The latest data from WHO indicate that new HAT cases have declined during the past 15 years, reaching a low of 2,184 cases in 2016 (). Nevertheless, HAT cases exported from Africa have been reported in all continents. In non–HAT-endemic areas, 94 cases of HAT were reported during 2000–2010, including 26 cases of T. brucei gambiense disease (). T. brucei rhodesiense disease typically involves tourists who have visited national parks and game reserves in eastern and southern Africa, whereas T. brucei gambiense disease is rarer and typically involves migrants and long-term emigrants (). Persons in Gabon are at risk for T. brucei gambiense infection; 403 cases were reported during 2010–2014 (). Nine exported HAT cases from Gabon have been reported, including 5 from Libreville; all these cases were T. brucei gambiense disease, and 6 were in immigrants from various countries (,–).

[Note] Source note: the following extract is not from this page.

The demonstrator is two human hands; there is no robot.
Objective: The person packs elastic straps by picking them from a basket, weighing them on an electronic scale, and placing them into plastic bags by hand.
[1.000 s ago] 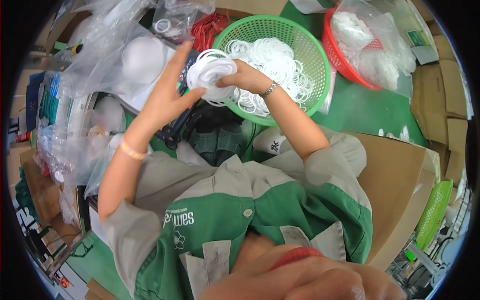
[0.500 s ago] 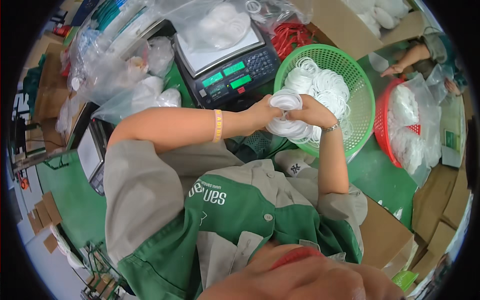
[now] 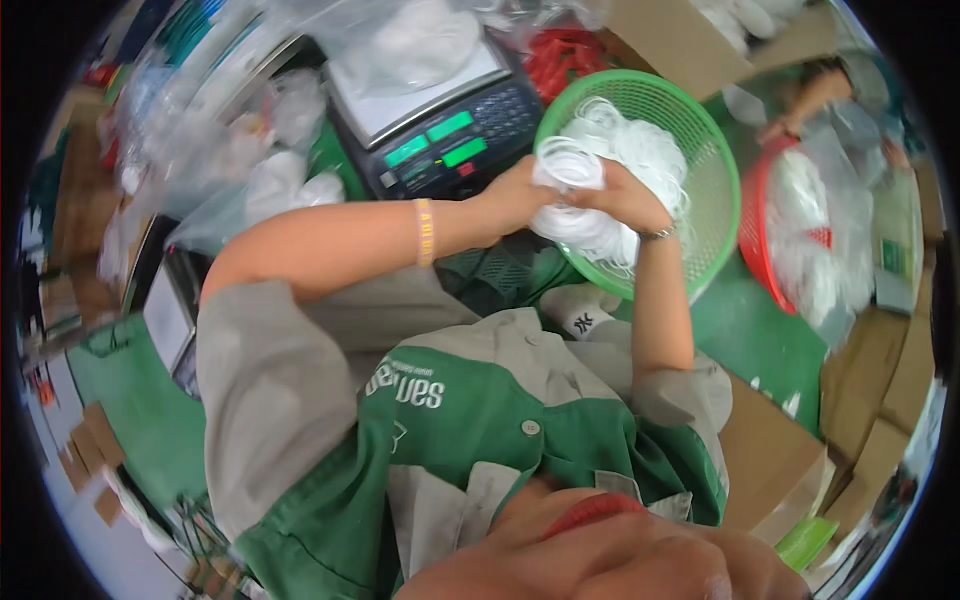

Although HAT is uncommon in nonendemic settings, it should be included in the differential diagnosis of travelers who return from sub-Saharan Africa with fever. T. brucei rhodesiense disease causes acute illness and usually manifests as severe parasitemia; thus, the diagnosis is easier and quicker. In contrast, T. brucei gambiense disease usually has a chronic progressive course, with an estimated untreated infection duration of 2 years (). Blood film review is essential for the early detection of HAT. Moreover, T. brucei gambiense infection can be reliably diagnosed by testing for specific antibodies, although this test is not available in most areas of China. As in this case, next-generation sequencing technologies are useful for diagnosing unknown tropical febrile illnesses (). Because rapid diagnosis and treatment of HAT are essential, countries with large populations of travelers to HAT-endemic regions should maintain diagnostic tools and appropriate medication to facilitate rapid clinical management.